TASK PROMPT = Pull each line holding the word "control" from the data.

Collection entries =
● ● ●

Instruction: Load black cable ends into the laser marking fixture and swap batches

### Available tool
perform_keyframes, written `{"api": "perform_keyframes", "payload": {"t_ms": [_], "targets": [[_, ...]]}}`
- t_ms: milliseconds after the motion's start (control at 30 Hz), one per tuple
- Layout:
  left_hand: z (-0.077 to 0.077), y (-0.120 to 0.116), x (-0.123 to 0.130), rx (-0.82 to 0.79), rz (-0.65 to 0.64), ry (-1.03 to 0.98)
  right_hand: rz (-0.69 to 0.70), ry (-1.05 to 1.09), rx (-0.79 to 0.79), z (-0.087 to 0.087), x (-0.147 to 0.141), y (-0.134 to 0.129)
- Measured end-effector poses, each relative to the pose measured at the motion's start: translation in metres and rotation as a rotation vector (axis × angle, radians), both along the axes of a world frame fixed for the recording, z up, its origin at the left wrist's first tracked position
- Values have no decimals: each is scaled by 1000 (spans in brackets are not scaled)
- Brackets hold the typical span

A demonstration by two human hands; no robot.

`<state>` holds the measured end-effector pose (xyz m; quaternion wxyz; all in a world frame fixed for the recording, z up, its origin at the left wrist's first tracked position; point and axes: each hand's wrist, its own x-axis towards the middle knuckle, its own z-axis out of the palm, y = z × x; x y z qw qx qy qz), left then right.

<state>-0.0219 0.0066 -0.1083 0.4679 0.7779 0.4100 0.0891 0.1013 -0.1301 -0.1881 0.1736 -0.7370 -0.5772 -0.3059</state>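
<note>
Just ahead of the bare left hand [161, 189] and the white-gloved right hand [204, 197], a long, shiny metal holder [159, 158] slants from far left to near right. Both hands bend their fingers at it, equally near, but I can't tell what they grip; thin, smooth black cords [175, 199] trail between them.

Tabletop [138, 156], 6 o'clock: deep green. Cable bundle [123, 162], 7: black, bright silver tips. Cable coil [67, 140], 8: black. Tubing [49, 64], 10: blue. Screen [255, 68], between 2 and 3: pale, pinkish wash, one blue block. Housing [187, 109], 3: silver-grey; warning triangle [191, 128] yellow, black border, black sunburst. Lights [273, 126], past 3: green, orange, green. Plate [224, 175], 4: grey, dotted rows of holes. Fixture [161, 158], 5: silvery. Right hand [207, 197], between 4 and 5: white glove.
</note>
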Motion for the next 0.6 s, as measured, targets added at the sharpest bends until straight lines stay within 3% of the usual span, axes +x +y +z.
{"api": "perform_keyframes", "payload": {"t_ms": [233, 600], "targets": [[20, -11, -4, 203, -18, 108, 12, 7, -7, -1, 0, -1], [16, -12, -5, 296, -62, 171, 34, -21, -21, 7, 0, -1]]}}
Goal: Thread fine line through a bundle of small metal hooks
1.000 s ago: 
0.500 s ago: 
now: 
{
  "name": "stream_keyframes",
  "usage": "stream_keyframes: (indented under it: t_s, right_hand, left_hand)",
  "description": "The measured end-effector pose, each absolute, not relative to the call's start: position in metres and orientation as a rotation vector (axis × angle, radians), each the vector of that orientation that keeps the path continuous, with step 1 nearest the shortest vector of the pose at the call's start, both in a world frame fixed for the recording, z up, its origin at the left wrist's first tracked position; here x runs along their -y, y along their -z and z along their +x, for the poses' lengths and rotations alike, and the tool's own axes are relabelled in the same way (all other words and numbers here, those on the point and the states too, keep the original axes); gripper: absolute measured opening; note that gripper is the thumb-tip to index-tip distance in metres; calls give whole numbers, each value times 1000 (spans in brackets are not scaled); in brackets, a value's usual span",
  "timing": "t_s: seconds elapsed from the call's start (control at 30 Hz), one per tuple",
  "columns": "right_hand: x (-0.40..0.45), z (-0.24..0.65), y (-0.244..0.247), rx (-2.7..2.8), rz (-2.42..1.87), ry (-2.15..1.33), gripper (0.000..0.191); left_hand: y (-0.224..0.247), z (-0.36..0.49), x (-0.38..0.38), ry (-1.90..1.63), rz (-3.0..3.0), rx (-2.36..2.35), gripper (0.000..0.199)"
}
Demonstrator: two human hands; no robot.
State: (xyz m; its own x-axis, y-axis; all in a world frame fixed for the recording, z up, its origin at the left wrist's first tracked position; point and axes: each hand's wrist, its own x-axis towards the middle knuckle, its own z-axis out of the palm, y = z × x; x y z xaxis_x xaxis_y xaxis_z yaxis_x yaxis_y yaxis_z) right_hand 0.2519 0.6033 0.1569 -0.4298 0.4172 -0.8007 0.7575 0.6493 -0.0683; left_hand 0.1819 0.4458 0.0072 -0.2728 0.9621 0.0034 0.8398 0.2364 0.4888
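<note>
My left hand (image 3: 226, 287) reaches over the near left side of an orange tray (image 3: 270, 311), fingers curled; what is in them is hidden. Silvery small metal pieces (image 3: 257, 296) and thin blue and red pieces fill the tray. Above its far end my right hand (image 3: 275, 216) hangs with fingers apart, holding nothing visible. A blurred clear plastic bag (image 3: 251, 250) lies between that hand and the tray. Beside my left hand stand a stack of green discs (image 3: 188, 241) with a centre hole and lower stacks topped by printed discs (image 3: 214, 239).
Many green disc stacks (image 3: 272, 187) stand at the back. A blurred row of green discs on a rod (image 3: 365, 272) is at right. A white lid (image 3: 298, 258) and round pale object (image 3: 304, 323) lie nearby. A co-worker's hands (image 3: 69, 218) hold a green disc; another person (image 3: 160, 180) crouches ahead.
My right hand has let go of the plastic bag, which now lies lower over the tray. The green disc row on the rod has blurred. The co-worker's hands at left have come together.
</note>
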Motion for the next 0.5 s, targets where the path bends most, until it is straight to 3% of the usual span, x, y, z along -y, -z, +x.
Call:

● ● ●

TASK RESULT =
- t_ms: milliseconds after the motion's start (control at 30 Hz), one per tuple
  "timing": "t_s: seconds elapsed from the call's start (control at 30 Hz), one per tuple",

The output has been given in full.